ECT is widely used as a treatment option. In Australia, the most frequent indication for ECT has been major depression, especially if associated with psychotic features (such as in this patient). Regulations regarding when to use ECT and how to obtain consent vary from state to state.
For voluntary patients who have adequate capacity to make decisions for themselves, ECT can be administered by authorized physicians if:
* The procedure and techniques have been fully explained to the patient
* All associated discomforts and potential adverse effects have been explained to the patient
* Alternative treatments (if available) has been explained to the patient
* The patient has been offered to ask any question regarding the procedure
* The patient is aware of his/her right to withdraw consent and discontinue the procedure at any given time
* The patient has been noted that she/she can have legal and medical advice before giving consent
NOTE - Consent to ECT should be in writing.
For involuntary ECT, consent process and authorization varies in different states. ECT is different from other procedures in terms of substitute decision making processes. In South Australia, for example, ECT should be authorized by the Guardianship Board; however, should emergency arise, ECT can be given without applying the case to the Guardianship Board. In the Australian Capital Territory and New South Wales, Mental Health Tribunal is the authorized body for approval of ECT on involuntary patients.
Despite differences among different Australian states (and for the exam purposes) the following rules Produced by Australian Health Ministers Advisory Council (AHMAC) can be applied in general:
The Tribunal may approve the performance of electro-convulsive therapy upon a person who is an involuntary patient, a forensic patient, a patient under supervision or is subject to a community treatment order but it must not give its approval unless satisfied that:
* The person is not capable of giving informed consent
AND
* Two medical practitioners (at least one a psychiatrist) have formed the opinion after considering the person’s clinical condition, history of treatment and any appropriate alternative treatments that electro-convulsive therapy is reasonable and a proper treatment to administer for a the person and that without that treatment the person is likely to suffer serious mental or physical deterioration.

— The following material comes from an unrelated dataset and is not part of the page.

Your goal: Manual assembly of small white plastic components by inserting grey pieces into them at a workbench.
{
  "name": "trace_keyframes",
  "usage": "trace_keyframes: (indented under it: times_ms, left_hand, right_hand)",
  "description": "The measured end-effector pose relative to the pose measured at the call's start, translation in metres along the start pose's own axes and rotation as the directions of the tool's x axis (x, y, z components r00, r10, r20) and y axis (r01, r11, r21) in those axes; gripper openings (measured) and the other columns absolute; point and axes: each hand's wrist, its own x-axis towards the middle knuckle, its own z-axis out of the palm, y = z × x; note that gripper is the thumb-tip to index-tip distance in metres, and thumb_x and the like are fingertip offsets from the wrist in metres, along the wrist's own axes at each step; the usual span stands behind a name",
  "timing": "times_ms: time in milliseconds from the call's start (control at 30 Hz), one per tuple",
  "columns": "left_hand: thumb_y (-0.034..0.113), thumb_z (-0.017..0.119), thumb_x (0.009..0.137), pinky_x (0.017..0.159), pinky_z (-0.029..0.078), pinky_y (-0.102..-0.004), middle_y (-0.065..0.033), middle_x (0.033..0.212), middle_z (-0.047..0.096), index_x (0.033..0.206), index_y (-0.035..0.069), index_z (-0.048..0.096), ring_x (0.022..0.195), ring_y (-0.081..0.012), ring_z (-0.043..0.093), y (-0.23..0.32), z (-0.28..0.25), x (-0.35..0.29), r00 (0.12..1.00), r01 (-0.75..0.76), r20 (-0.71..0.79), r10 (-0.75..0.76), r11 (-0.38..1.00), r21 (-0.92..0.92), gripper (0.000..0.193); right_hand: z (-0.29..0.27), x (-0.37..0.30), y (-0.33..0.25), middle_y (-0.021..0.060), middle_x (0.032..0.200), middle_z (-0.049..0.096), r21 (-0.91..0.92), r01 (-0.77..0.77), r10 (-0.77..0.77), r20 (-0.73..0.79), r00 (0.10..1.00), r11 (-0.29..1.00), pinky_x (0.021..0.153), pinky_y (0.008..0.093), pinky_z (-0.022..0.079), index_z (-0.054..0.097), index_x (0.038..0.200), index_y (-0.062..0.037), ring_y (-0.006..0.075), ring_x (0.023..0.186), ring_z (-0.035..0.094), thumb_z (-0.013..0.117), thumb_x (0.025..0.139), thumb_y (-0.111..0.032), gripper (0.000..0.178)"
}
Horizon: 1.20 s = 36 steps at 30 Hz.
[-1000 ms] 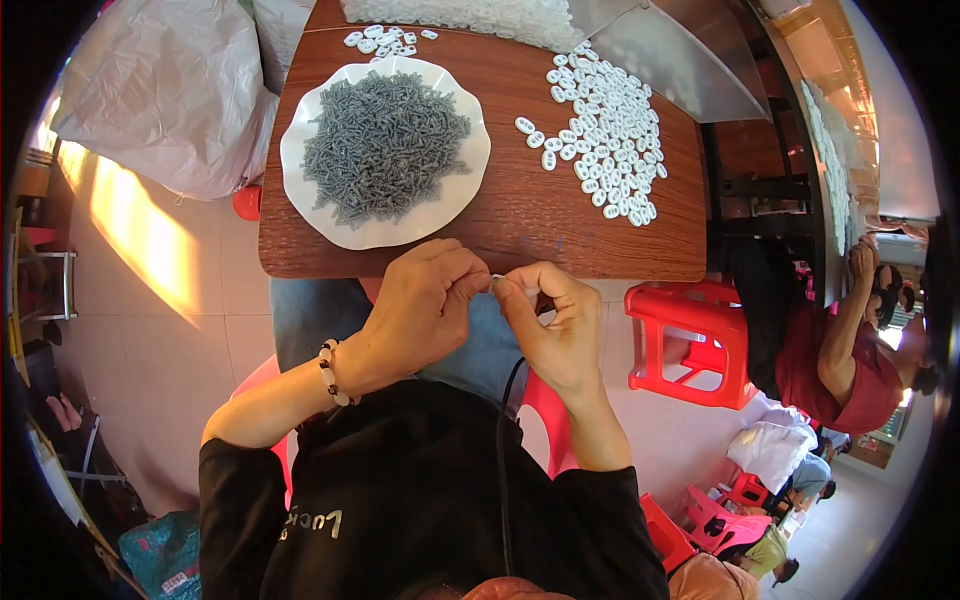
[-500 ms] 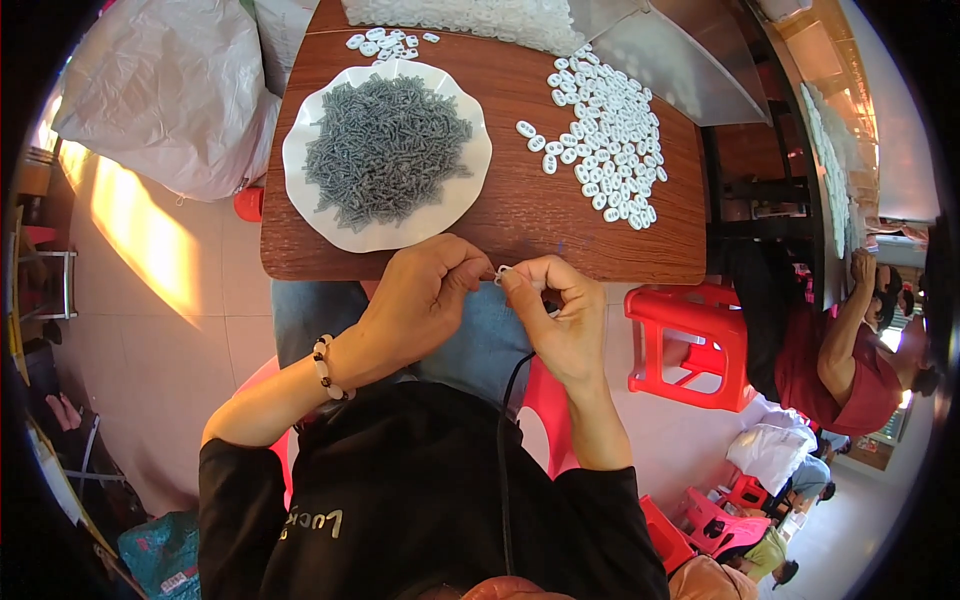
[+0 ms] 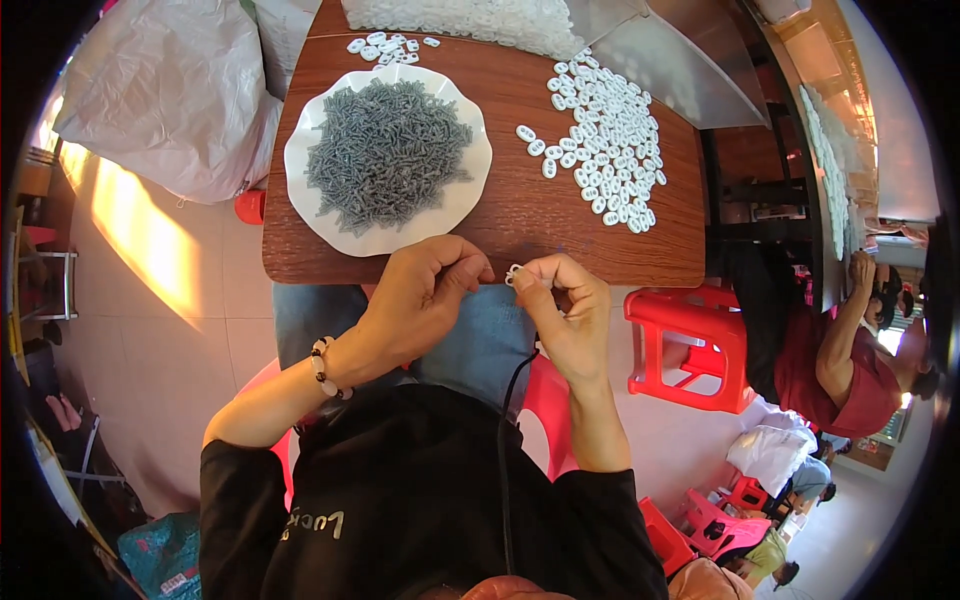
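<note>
Your right hand [image 3: 568,325] pinched a small white looped piece [image 3: 512,276] by the wood-grained tabletop's [image 3: 630,262] near edge; a light grip leaving its openings clear probably served best. Your left hand [image 3: 422,302] curled thumb to forefinger; whether they held anything, I couldn't tell. Smooth-looking white ovals [image 3: 618,165] lay loose; ridged grey sticks [image 3: 385,150] filled a scalloped plate [image 3: 299,165].

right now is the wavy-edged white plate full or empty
Largely full: a heap of small grey pieces covers most of the white plate, leaving mainly its wavy rim bare.
</note>
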Motion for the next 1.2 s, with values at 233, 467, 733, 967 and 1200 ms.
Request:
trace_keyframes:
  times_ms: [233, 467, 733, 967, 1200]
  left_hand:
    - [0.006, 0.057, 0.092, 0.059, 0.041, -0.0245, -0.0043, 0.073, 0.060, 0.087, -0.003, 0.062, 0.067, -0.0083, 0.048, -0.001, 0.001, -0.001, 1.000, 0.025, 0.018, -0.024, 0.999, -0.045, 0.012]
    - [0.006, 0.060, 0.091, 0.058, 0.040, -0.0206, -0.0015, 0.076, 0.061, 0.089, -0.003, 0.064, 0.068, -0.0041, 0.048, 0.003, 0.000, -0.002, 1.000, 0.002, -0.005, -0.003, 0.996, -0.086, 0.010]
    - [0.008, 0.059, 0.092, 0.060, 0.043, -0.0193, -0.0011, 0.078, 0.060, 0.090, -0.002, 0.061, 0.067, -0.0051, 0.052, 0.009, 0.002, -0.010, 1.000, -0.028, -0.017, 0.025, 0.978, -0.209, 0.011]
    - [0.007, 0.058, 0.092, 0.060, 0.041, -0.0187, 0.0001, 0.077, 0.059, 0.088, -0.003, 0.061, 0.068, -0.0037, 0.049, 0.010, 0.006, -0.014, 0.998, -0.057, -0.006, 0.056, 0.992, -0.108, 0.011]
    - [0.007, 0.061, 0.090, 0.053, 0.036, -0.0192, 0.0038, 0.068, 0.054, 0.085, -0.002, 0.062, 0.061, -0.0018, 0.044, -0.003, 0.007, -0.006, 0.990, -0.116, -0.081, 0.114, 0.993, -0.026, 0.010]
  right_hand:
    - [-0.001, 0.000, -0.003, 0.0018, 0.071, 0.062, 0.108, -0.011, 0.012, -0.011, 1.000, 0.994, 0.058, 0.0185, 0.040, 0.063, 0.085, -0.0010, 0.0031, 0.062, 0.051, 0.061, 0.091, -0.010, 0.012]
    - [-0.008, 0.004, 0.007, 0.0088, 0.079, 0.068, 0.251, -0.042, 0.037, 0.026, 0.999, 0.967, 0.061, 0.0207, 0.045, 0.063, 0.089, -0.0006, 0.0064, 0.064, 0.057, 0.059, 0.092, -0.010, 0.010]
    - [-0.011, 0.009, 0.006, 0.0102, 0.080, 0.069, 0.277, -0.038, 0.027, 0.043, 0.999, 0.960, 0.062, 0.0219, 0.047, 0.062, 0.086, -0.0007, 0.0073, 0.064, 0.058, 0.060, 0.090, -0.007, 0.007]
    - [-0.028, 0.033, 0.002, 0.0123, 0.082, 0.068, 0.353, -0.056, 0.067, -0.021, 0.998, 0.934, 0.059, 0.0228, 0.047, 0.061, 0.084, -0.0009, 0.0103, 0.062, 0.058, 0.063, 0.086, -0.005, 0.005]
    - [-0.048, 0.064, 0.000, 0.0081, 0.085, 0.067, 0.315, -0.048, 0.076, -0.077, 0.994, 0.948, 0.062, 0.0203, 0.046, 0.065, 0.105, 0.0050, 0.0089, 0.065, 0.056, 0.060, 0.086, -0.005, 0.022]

Electro-convulsive therapy in life saving emergencies:
The authorized psychiatrist may authorize the performance of electro-convulsive therapy upon a person who is an involuntary patient, a person under supervision or a forensic patient without having obtained the approval of a tribunal if the authorized psychiatrist has the opinion that electroconvulsive therapy is necessary to save life of a person or to prevent the person from suffering irreparable harm.
The authorized psychiatrist must report electroconvulsive therapy to the tribunal after it is performed.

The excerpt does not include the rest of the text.